- Exercise description -
Your output must reproduce all the records below precisely and contain no pictures.

Saved data entries
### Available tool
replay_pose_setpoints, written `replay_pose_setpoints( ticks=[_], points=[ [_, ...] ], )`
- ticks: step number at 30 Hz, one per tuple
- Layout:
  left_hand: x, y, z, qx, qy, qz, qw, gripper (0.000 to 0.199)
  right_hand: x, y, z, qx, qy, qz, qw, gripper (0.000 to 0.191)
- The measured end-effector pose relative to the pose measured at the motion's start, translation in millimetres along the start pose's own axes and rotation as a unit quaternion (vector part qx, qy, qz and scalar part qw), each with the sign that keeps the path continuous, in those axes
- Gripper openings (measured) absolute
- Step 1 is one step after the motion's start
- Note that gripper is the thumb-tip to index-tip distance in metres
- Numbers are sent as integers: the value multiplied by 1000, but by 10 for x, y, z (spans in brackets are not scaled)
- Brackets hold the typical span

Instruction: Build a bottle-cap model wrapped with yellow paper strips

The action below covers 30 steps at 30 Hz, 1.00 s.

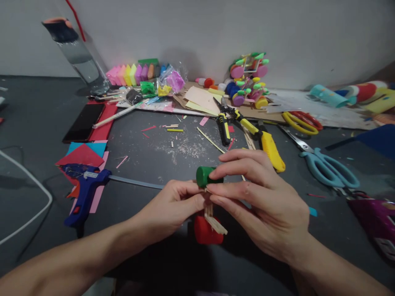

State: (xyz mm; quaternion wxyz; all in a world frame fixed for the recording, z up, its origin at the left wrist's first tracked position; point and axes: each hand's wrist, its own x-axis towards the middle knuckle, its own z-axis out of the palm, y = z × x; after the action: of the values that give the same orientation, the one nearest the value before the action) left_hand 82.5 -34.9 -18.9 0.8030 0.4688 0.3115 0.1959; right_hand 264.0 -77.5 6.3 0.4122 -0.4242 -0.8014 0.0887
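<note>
Presently, left hand [177, 203] is pinching wooden stick frame [216, 225] just below green cylinder [203, 176]; right hand [268, 201] is gripping that cylinder with its fingers. Frame is being held at bench's [138, 156] near side, red cylinder [205, 231] below.

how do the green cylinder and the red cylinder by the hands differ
The green cylinder is partly covered by fingers of the right hand; the red cylinder has wooden sticks in front instead. The green one sits higher in the picture; the red one is lower, below the hands. The red one looks larger than the green. Both are short and plain-coloured.
</note>
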Motion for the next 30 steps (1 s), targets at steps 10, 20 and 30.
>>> replay_pose_setpoints(
  ticks=[10,20,30],
  points=[
    [97,-24,-42,-170,150,31,973,28,-49,65,-2,-7,-25,119,993,36],
    [77,52,-41,-115,82,-3,990,33,-51,299,85,-80,-83,180,977,16],
    [-81,275,-214,358,214,172,893,17,-121,549,15,-150,-144,162,965,27]
  ],
)
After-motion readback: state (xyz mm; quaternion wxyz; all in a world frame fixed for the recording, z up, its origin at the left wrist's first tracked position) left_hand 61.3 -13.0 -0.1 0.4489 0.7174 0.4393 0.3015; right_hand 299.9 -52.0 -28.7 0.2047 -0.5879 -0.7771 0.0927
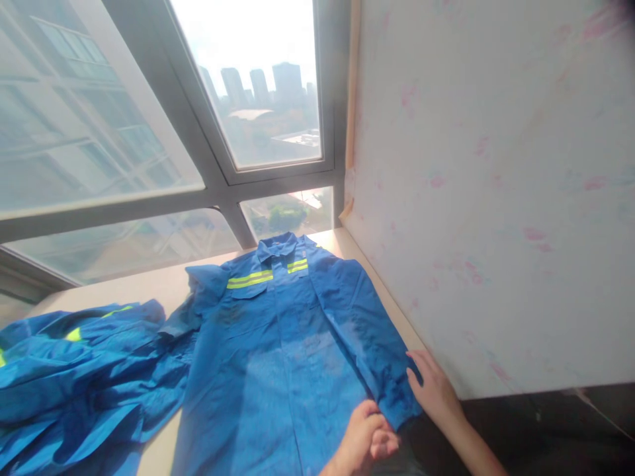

- Task result -
### Available tool
replay_pose_setpoints, written `replay_pose_setpoints( ticks=[_], points=[ [_, ...] ], )`
- ticks: step number at 30 Hz, one per tuple
- Layout:
  left_hand: x, y, z, qx, qy, qz, qw, gripper (0.000 to 0.199)
  right_hand: x, y, z, qx, qy, qz, qw, gripper (0.000 to 0.191)
- The measured end-effector pose relative to the pose measured at the motion's start, translation in millimetres along the start pose's own axes and rotation as a unit quaternion (vector part qx, qy, qz and scalar part qw), each with the sign that keeps the path continuous, in those axes
- Gripper openings (measured) absolute
- Step 1 is one step after the motion's start
- Note that gripper is the thumb-tip to index-tip distance in metres
- Numbers are sent as integers: the value multiplied by 1000, but by 10 for x, y, z (spans in brackets are not scaled)
- Brackets hold the typical span

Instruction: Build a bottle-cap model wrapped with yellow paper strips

The action below covers 30 steps at 30 Hz, 1.00 s.


State: (xyz mm; quaternion wxyz; all in a world frame fixed for the recording, z up, its origin at the left wrist's first tracked position; point and axes: each hand's wrist, its own x-axis towards the middle knuckle, its own z-axis out of the palm, y = z × x; after the action: of the values that give the same orientation, the one nearest the value before the action) left_hand 82.5 -34.9 -18.9 0.8030 0.4688 0.3115 0.1959; right_hand 264.0 -77.5 6.3 0.4122 -0.4242 -0.8014 0.0887
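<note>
Presently, left hand [177, 203] is pinching wooden stick frame [216, 225] just below green cylinder [203, 176]; right hand [268, 201] is gripping that cylinder with its fingers. Frame is being held at bench's [138, 156] near side, red cylinder [205, 231] below.

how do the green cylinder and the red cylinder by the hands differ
The green cylinder is partly covered by fingers of the right hand; the red cylinder has wooden sticks in front instead. The green one sits higher in the picture; the red one is lower, below the hands. The red one looks larger than the green. Both are short and plain-coloured.
</note>
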Motion for the next 30 steps (1 s), targets at steps 10, 20 and 30.
>>> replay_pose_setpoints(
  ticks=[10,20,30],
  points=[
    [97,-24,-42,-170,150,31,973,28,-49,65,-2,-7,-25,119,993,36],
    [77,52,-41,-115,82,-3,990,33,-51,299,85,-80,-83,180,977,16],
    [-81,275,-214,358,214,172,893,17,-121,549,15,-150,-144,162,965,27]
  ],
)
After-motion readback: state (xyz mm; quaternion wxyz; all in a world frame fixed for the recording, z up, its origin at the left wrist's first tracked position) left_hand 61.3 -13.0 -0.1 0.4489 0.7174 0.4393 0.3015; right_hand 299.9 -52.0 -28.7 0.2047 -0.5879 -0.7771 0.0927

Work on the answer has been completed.